Task statement: Return the run of lines below that opens with the line containing "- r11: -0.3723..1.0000" and closes with the line containing "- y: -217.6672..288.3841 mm", keeping each one exact.

== Segment start ==

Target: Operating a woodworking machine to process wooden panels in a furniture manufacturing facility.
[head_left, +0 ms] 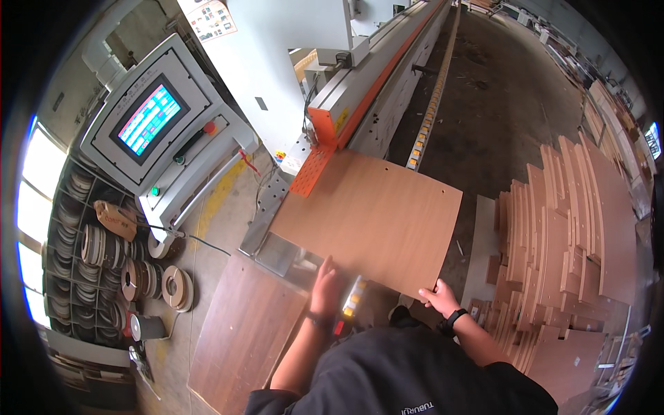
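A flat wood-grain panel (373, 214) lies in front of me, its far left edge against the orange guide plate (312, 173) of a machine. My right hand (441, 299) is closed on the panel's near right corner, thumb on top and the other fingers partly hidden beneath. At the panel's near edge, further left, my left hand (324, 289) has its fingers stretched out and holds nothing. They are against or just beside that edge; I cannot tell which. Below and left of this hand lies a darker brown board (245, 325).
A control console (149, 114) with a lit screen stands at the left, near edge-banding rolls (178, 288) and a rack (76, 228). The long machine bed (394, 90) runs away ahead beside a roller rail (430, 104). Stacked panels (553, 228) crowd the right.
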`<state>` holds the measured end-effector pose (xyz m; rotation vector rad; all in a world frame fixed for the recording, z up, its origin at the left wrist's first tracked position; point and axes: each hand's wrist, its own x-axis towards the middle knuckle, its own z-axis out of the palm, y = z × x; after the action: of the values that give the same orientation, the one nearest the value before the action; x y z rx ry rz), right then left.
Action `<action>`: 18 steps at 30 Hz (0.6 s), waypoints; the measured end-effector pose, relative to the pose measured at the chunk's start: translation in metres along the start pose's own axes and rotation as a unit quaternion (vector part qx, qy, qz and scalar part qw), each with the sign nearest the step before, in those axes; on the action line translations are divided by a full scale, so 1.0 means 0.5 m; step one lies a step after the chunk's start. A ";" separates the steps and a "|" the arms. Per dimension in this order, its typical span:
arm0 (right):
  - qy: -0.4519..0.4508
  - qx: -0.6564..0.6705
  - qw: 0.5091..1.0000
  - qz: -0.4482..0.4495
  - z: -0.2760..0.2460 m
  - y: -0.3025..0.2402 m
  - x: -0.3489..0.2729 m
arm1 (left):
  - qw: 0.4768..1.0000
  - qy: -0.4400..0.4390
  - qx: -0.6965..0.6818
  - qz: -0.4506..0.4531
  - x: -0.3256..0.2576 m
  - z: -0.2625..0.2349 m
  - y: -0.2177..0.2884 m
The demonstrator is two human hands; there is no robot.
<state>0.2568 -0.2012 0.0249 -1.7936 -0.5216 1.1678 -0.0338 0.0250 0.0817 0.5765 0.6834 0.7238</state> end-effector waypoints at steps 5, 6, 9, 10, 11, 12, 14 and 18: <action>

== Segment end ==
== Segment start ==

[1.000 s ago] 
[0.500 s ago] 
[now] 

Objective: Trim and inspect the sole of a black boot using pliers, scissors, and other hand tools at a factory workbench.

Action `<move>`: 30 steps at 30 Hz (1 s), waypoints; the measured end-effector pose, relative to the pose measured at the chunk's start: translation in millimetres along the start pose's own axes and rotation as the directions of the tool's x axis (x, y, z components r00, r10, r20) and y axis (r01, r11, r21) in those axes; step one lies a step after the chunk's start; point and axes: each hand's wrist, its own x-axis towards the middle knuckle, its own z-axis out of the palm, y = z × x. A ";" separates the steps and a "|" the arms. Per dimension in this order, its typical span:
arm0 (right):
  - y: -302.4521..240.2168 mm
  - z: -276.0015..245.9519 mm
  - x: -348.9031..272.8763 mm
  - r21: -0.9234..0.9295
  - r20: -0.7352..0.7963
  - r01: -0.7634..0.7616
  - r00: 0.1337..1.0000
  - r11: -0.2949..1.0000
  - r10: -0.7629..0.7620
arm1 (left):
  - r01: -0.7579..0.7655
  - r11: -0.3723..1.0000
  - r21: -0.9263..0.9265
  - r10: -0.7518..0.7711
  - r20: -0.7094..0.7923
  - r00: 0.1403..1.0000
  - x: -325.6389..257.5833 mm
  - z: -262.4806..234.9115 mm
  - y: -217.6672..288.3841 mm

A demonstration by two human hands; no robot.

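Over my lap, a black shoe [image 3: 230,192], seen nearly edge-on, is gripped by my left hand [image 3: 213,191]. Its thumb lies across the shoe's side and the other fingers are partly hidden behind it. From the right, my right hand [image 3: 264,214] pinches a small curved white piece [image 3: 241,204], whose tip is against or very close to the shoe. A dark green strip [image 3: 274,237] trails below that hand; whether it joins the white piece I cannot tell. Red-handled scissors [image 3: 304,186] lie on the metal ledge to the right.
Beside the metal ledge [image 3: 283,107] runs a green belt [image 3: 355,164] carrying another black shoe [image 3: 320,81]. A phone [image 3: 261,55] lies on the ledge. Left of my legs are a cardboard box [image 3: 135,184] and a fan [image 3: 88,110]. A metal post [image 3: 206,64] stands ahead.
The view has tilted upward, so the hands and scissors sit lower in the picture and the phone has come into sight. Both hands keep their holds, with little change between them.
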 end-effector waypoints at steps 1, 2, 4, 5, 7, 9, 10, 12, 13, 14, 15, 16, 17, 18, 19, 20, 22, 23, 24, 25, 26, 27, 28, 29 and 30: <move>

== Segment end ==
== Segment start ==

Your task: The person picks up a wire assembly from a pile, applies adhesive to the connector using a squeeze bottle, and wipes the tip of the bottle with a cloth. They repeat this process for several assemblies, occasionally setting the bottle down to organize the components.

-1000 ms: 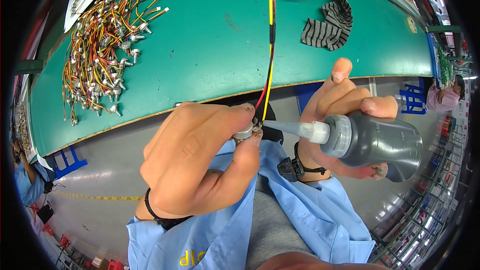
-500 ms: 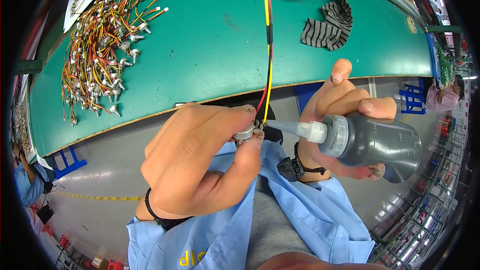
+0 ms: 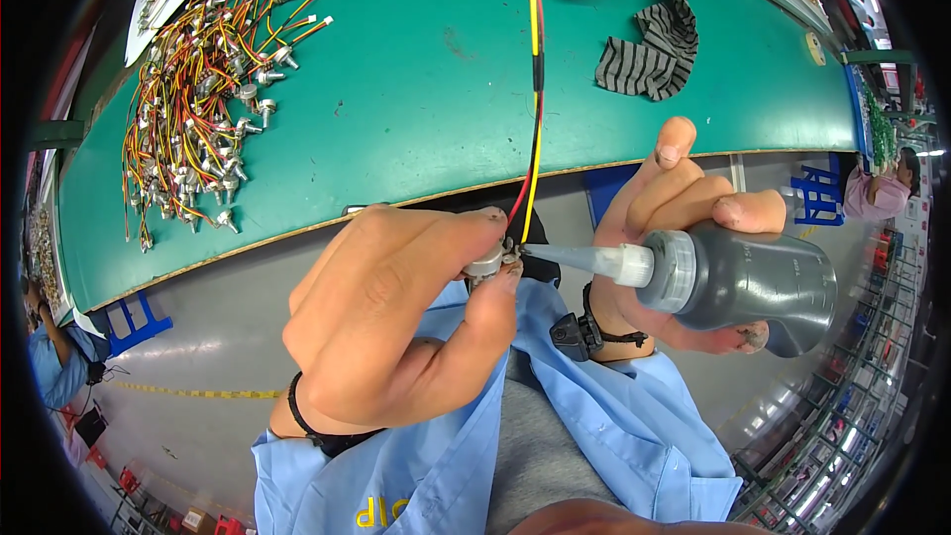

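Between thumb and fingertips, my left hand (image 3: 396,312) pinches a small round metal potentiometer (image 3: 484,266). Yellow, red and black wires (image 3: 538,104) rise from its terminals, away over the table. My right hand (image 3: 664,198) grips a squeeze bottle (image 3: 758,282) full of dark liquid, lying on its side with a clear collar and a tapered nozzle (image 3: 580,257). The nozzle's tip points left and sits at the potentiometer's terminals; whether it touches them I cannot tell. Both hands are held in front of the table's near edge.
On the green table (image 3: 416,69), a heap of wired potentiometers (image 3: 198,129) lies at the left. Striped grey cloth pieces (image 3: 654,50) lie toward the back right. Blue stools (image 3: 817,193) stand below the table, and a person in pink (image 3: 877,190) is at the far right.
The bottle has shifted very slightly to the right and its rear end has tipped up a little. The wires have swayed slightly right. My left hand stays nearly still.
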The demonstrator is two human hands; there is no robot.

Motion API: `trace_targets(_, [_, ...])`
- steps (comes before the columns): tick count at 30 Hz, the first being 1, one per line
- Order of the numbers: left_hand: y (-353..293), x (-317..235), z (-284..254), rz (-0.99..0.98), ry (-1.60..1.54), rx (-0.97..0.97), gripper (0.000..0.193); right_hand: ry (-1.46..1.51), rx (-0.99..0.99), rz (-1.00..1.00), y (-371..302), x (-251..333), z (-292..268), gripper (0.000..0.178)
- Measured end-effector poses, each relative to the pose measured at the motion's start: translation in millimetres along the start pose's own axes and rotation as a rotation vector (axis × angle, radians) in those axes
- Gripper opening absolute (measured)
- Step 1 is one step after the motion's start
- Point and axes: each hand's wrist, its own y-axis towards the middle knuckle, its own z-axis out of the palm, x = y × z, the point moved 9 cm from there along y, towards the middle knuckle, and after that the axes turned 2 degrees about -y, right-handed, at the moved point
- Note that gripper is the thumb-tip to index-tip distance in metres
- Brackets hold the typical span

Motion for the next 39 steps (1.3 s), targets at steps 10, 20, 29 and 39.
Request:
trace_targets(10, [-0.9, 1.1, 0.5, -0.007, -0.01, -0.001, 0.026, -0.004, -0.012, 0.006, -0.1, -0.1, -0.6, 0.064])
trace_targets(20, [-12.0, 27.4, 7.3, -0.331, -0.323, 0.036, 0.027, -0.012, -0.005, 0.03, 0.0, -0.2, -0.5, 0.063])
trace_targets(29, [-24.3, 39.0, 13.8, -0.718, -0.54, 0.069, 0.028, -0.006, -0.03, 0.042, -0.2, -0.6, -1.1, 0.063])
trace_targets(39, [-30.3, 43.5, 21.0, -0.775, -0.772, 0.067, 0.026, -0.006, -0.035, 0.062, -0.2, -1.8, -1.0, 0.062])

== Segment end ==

Problem solution:
  - r11: -0.3723..1.0000
  - r21: -0.9263..0.9265
  - r10: -0.7518..0.7711
  - r20: -0.7094..0.7923
  - r00: 0.1403..1.0000
  - x: -325.6389..257.5833 mm
  - z: -262.4806..234.9115 mm
  - y: -217.6672..288.3841 mm

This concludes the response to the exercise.